With AOP, we can easily log operations, performance logging, request logging, transaction operations, security management, and so on. This may be abstract, and more specifically, all kinds of logging can be recorded using AOP instead of inserting in business logic code. Security management means that we can decrypt the data in the request before the request comes in and encrypt the data when the request returns. So AOP is like a combination of interceptors, filters and monitors in Java.

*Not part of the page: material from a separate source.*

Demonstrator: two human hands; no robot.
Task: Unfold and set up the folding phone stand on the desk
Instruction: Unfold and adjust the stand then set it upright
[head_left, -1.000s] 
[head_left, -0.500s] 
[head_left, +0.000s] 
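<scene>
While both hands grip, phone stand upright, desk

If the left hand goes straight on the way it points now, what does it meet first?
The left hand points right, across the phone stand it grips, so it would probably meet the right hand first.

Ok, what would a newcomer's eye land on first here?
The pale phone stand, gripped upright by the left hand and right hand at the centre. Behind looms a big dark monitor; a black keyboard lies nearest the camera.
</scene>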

The principle of AOP is not detailed. That is another article about dynamic proxy.
2. Practice
So much said, in plain language, AOP allows us to add and modify code functions without affecting the original code
Before implementing logging, we'll review the order of notifications in Spring Aop (connection points, notifications don't know what it is yet, go to Station B and take a look at the Spring elementary tutorial first).
Add the starter dependency of Aop to the pom file first.
<dependency> <groupId>org.springframework.boot</groupId> <artifactId>spring-boot-starter-aop</artifactId> </dependency>
2.1 Definition Notes
Now let's customize a comment so that the method that annotates it will record the request information that calls the method
@Retention(RetentionPolicy.RUNTIME) @Target({ElementType.METHOD}) @Documented public @interface MyLog { String value() default ""; }
Notes are not the focus of this article. Interesting children's shoes can be searched.
2.2 Face Class
Define our logging facet class, which records the requested information.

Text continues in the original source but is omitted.